**PROBLEM DETAILS:**
Pictures must not be copied, but every entry must be reproduced exactly.

RECORDS PROVIDED section start

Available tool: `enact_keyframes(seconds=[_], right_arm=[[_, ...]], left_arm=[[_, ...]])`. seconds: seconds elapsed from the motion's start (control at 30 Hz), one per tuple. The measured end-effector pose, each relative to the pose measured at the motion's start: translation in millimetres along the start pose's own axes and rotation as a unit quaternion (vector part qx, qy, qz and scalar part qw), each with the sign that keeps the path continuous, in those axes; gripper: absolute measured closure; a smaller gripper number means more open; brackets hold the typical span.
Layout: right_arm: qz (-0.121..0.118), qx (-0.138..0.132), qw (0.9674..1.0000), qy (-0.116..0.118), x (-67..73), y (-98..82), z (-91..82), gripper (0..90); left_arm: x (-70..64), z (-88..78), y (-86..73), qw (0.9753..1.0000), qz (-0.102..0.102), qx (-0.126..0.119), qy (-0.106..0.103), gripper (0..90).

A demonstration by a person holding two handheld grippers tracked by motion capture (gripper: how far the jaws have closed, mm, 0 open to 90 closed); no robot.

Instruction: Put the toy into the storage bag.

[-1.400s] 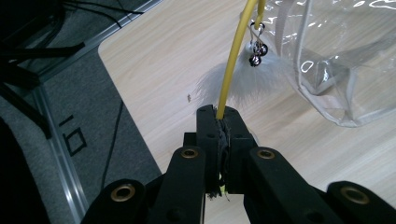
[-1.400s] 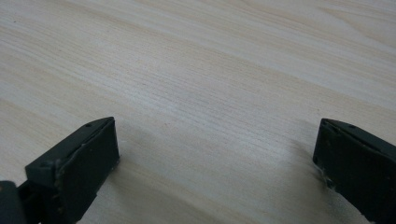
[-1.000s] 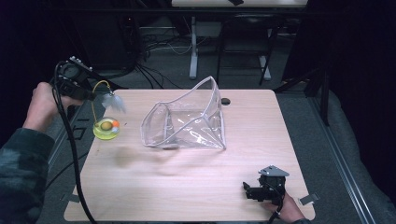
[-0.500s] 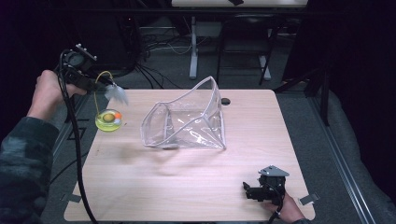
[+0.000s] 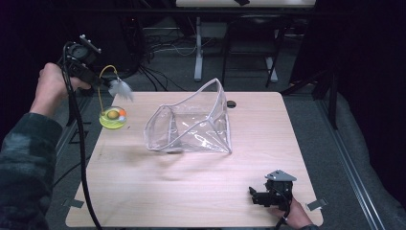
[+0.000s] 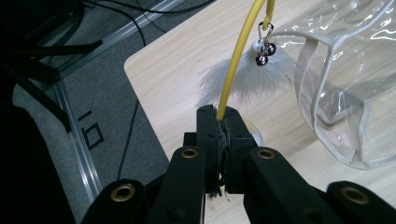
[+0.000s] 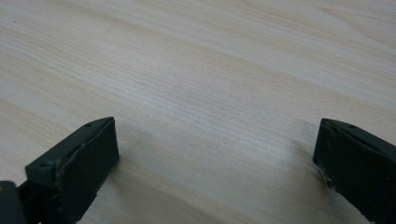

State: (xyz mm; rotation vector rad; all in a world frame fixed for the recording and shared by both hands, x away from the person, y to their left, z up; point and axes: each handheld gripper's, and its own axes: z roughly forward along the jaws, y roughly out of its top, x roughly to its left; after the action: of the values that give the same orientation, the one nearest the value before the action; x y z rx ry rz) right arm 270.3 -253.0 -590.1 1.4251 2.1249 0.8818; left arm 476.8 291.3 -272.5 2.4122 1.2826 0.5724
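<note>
The yellow wand (image 6: 238,56) of a cat toy stood pinched in the left claw (image 6: 219,122), its white feather (image 5: 120,89) dangling above the tabletop (image 5: 191,191) beside the clear bag (image 5: 191,127). The right claw (image 7: 215,154) rested wide open and empty near the front edge.

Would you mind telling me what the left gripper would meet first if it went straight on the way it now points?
Probably the clear plastic bag, past the white feather on the yellow wire that the left gripper clamps; depth is hard to judge.
</note>
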Motion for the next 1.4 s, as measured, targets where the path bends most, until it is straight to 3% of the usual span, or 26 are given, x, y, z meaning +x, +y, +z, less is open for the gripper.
enact_keyframes(seconds=[1.07,1.4], right_arm=[[0.0,0.0,1.0,0.0,0.0,0.1,0.0,0.0],[0.0,0.001,1.0,0.0,0.0,0.1,-0.1,0.0]], left_arm=[[-22.2,-36.0,36.0,0.999,0.032,-0.031,0.005,87.9],[-35.6,-44.1,47.4,0.9976,0.051,-0.045,-0.011,87.9]])
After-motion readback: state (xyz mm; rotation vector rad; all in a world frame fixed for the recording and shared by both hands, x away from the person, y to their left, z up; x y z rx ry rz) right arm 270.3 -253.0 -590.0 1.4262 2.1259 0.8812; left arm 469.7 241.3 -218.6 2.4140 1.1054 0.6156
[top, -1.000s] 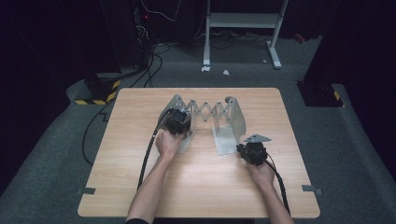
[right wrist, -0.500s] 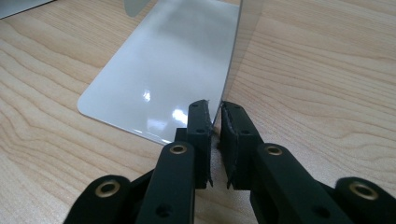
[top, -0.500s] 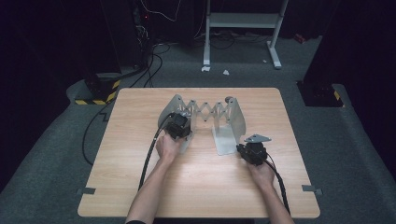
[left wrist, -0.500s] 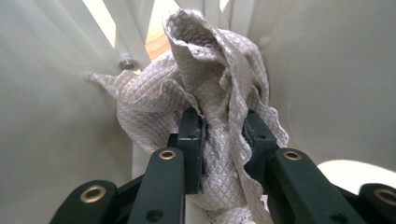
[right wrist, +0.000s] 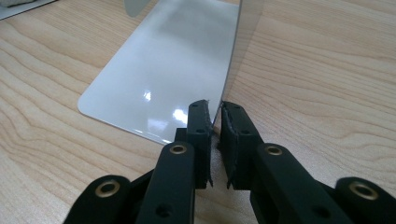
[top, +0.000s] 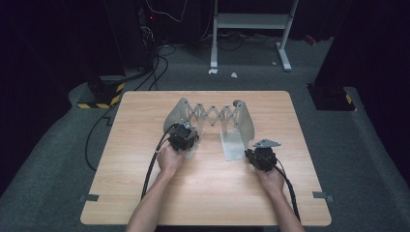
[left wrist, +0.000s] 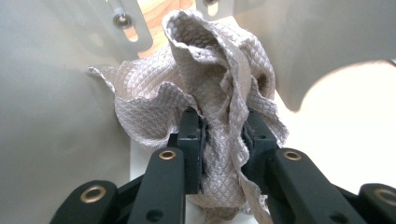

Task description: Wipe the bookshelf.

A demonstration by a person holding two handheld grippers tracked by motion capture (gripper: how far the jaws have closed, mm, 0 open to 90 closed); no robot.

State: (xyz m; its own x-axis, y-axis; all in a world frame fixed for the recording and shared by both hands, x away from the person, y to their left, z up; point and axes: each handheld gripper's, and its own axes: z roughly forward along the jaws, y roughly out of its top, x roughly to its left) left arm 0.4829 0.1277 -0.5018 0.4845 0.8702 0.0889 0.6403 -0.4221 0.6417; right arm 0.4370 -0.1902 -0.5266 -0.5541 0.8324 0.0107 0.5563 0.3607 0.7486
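Note:
A white metal folding rack (top: 212,115) with a scissor lattice between two end plates stands mid-table. My left gripper (top: 183,137) is at the left end plate (top: 178,112). In the left gripper view that gripper (left wrist: 223,126) is shut on a crumpled grey quilted cloth (left wrist: 205,88), which is pressed in among the white plate walls (left wrist: 51,93). My right gripper (top: 255,153) sits at the near edge of the right end plate (top: 242,123). Its jaws (right wrist: 214,112) are shut on the thin upright edge of that plate (right wrist: 236,51), beside the flat foot (right wrist: 168,65).
The wooden table (top: 145,193) has open room on the near side and at both ends. Black cables (top: 152,166) trail back from each gripper along the forearms. Beyond the table are a white stand's legs (top: 251,21) and a yellow-black striped block (top: 104,92) on the floor.
My left gripper, with the cloth, has slid a little toward the near side along the left end plate. The right gripper and the rack have stayed put.

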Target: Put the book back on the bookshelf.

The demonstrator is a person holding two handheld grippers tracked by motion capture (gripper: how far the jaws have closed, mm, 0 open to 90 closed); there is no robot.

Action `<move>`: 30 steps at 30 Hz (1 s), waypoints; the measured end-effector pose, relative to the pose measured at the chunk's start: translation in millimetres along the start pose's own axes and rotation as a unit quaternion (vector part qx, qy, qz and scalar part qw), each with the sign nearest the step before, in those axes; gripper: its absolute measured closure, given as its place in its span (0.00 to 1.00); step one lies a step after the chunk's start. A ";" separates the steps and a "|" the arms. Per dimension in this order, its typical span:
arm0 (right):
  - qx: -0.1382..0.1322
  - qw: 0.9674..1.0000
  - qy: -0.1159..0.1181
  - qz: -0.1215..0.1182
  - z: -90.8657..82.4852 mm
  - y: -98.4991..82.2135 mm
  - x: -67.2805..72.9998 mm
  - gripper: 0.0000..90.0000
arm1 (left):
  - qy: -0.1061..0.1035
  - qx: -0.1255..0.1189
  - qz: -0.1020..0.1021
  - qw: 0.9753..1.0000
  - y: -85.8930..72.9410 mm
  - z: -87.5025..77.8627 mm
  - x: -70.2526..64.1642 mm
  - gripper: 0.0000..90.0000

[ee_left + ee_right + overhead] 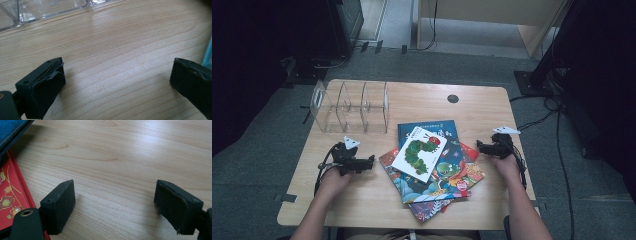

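Toward the far left corner of the light wooden worktop point(492, 107): a clear acrylic rack with upright dividers point(352, 107), standing empty, its base edge also seen at the top of the left gripper view point(45, 10).

Nearer the left edge, in front of that rack: the left gripper point(371, 160), black, held in the left hand point(334, 181), pointing toward the middle of the worktop. Jaws wide apart, nothing between them but bare wood in the left gripper view point(116, 75); just short of the books, a sliver of teal cover at that view's right border.

At the middle, toward the near edge: an untidy stack of picture books. On top, a white book with a green caterpillar on its cover point(419, 152), lying tilted. Under it, a dark blue book point(451, 129) reaching farthest toward the far edge, a colourful teal book point(432, 187), and lowest a red-edged book point(472, 172) jutting out to the right.

Near the right edge: the right gripper point(478, 146), black, held in the right hand point(508, 165), pointing left at the stack. Jaws likewise wide apart over bare wood point(113, 195), gripping nothing; the red-edged book point(10, 192) just beside one jaw, not touched as far as can be told.
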State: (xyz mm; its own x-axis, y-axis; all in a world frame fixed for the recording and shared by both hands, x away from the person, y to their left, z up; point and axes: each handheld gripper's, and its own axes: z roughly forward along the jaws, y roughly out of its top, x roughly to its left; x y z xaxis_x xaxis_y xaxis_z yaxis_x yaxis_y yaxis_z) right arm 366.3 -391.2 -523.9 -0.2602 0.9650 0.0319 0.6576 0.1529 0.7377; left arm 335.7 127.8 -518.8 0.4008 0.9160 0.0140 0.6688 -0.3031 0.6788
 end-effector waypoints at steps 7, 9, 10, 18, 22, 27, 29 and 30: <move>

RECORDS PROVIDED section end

**ANSWER SECTION:**
Available tool: `enact_keyframes(seconds=[_], right_arm=[[_, ...]], left_arm=[[_, ...]])`. seconds: seconds elapsed from the motion's start (control at 30 Hz), one per tuple. The measured end-effector pose, each relative to the pose measured at the motion's start: translation in millimetres along the start pose's own axes and rotation as a unit quaternion (vector part qx, qy, qz and scalar part qw), each with the sign that keeps the path continuous, in those axes; gripper: absolute measured closure; a smaller gripper number means more open; brackets hold the typical span.
Layout: right_arm: qz (-0.121..0.118), qx (-0.138..0.132), qw (0.9674..1.0000), qy (-0.116..0.118), x (-67..73), y (-98..82), z (-91..82), gripper (0..90); left_arm: x (-70..64), z (-88..78), y (-86..73), qw (0.9753..1.0000), qz (-0.102..0.102), qx (-0.126..0.119), qy (-0.106..0.103), gripper (0..90).

A demonstration by a person holding two handheld grippers tracked by motion capture (gripper: how far the jaws have closed, mm, 0 open to 90 closed); no robot.

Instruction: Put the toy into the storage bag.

[-1.400s] 
[-1.400s] 
[-1.000s] 
[-0.500s] 
[+0.000s] 
[+0.000s] 
[+0.000s] 

State: (xyz mm; rotation vector rad; all in a world frame fixed for the recording and shared by both hands, x away from the person, y to their left, z up; point and axes: each handheld gripper's, and its own axes: z roughly forward along the jaws, y roughly out of its top, x roughly to its left; after the action: of the values that give the same orientation, the one nearest the value before the action; x y z rx ry rz) right arm 270.3 -253.0 -590.1 1.4251 2.1249 0.8818; left arm 476.8 291.3 -272.5 2.4122 1.2826 0.5724
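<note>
The yellow wand (image 6: 238,56) of a cat toy stood pinched in the left claw (image 6: 219,122), its white feather (image 5: 120,89) dangling above the tabletop (image 5: 191,191) beside the clear bag (image 5: 191,127). The right claw (image 7: 215,154) rested wide open and empty near the front edge.

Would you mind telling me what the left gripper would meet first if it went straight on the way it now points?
Probably the clear plastic bag, past the white feather on the yellow wire that the left gripper clamps; depth is hard to judge.
</note>
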Motion for the next 1.4 s, as measured, targets where the path bends most, until it is straight to 3% of the usual span, or 26 are given, x, y, z meaning +x, +y, +z, less is open for the gripper.
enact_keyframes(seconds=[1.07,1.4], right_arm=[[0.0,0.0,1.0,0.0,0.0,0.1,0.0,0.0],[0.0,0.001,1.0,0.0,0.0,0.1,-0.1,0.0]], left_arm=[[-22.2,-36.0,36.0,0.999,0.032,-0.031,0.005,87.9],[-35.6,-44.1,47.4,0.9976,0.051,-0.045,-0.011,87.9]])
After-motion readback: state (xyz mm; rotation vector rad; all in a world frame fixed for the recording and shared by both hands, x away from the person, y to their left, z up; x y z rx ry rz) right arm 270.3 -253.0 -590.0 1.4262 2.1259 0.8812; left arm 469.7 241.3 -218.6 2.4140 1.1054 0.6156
[top, -1.000s] 
[right wrist, -0.500s] 
[top, -0.500s] 
[left wrist, -0.500s] 
[right wrist, +0.000s] 
[top, +0.000s] 
[left wrist, +0.000s] 

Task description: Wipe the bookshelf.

A demonstration by a person holding two handheld grippers tracked by motion capture (gripper: how far the jaws have closed, mm, 0 open to 90 closed); no robot.

State: (xyz m; its own x-axis, y-axis; all in a world frame fixed for the recording and shared by both hands, x away from the person, y to their left, z up; point and axes: each handheld gripper's, and its own axes: z roughly forward along the jaws, y roughly out of its top, x roughly to its left) left arm 0.4829 0.1277 -0.5018 0.4845 0.8702 0.0889 0.6403 -0.4221 0.6417; right arm 0.4370 -0.1902 -0.5266 -0.5541 0.8324 0.0107 0.5563 0.3607 0.7486
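Note:
A white metal folding rack (top: 212,115) with a scissor lattice between two end plates stands mid-table. My left gripper (top: 183,137) is at the left end plate (top: 178,112). In the left gripper view that gripper (left wrist: 223,126) is shut on a crumpled grey quilted cloth (left wrist: 205,88), which is pressed in among the white plate walls (left wrist: 51,93). My right gripper (top: 255,153) sits at the near edge of the right end plate (top: 242,123). Its jaws (right wrist: 214,112) are shut on the thin upright edge of that plate (right wrist: 236,51), beside the flat foot (right wrist: 168,65).
The wooden table (top: 145,193) has open room on the near side and at both ends. Black cables (top: 152,166) trail back from each gripper along the forearms. Beyond the table are a white stand's legs (top: 251,21) and a yellow-black striped block (top: 104,92) on the floor.
My left gripper, with the cloth, has slid a little toward the near side along the left end plate. The right gripper and the rack have stayed put.
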
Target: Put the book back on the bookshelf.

The demonstrator is a person holding two handheld grippers tracked by motion capture (gripper: how far the jaws have closed, mm, 0 open to 90 closed); there is no robot.

Action `<move>`: 30 steps at 30 Hz (1 s), waypoints; the measured end-effector pose, relative to the pose measured at the chunk's start: translation in millimetres along the start pose's own axes and rotation as a unit quaternion (vector part qx, qy, qz and scalar part qw), each with the sign nearest the step before, in those axes; gripper: its absolute measured closure, given as its place in its span (0.00 to 1.00); step one lies a step after the chunk's start. A ";" separates the steps and a "|" the arms. Per dimension in this order, its typical span:
arm0 (right):
  - qx: -0.1382..0.1322
  - qw: 0.9674..1.0000
  - qy: -0.1159..0.1181
  - qz: -0.1215..0.1182
  - z: -90.8657..82.4852 mm
  - y: -98.4991..82.2135 mm
  - x: -67.2805..72.9998 mm
  - gripper: 0.0000..90.0000
arm1 (left):
  - qy: -0.1061..0.1035
  - qx: -0.1255..0.1189
  - qz: -0.1020..0.1021
  - qw: 0.9753..1.0000
  - y: -85.8930..72.9410 mm
  - z: -87.5025..77.8627 mm
  - x: -70.2526..64.1642 mm
  - gripper: 0.0000..90.0000

[ee_left + ee_right + overhead] 

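Toward the far left corner of the light wooden worktop point(492, 107): a clear acrylic rack with upright dividers point(352, 107), standing empty, its base edge also seen at the top of the left gripper view point(45, 10).

Nearer the left edge, in front of that rack: the left gripper point(371, 160), black, held in the left hand point(334, 181), pointing toward the middle of the worktop. Jaws wide apart, nothing between them but bare wood in the left gripper view point(116, 75); just short of the books, a sliver of teal cover at that view's right border.

At the middle, toward the near edge: an untidy stack of picture books. On top, a white book with a green caterpillar on its cover point(419, 152), lying tilted. Under it, a dark blue book point(451, 129) reaching farthest toward the far edge, a colourful teal book point(432, 187), and lowest a red-edged book point(472, 172) jutting out to the right.

Near the right edge: the right gripper point(478, 146), black, held in the right hand point(508, 165), pointing left at the stack. Jaws likewise wide apart over bare wood point(113, 195), gripping nothing; the red-edged book point(10, 192) just beside one jaw, not touched as far as can be told.
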State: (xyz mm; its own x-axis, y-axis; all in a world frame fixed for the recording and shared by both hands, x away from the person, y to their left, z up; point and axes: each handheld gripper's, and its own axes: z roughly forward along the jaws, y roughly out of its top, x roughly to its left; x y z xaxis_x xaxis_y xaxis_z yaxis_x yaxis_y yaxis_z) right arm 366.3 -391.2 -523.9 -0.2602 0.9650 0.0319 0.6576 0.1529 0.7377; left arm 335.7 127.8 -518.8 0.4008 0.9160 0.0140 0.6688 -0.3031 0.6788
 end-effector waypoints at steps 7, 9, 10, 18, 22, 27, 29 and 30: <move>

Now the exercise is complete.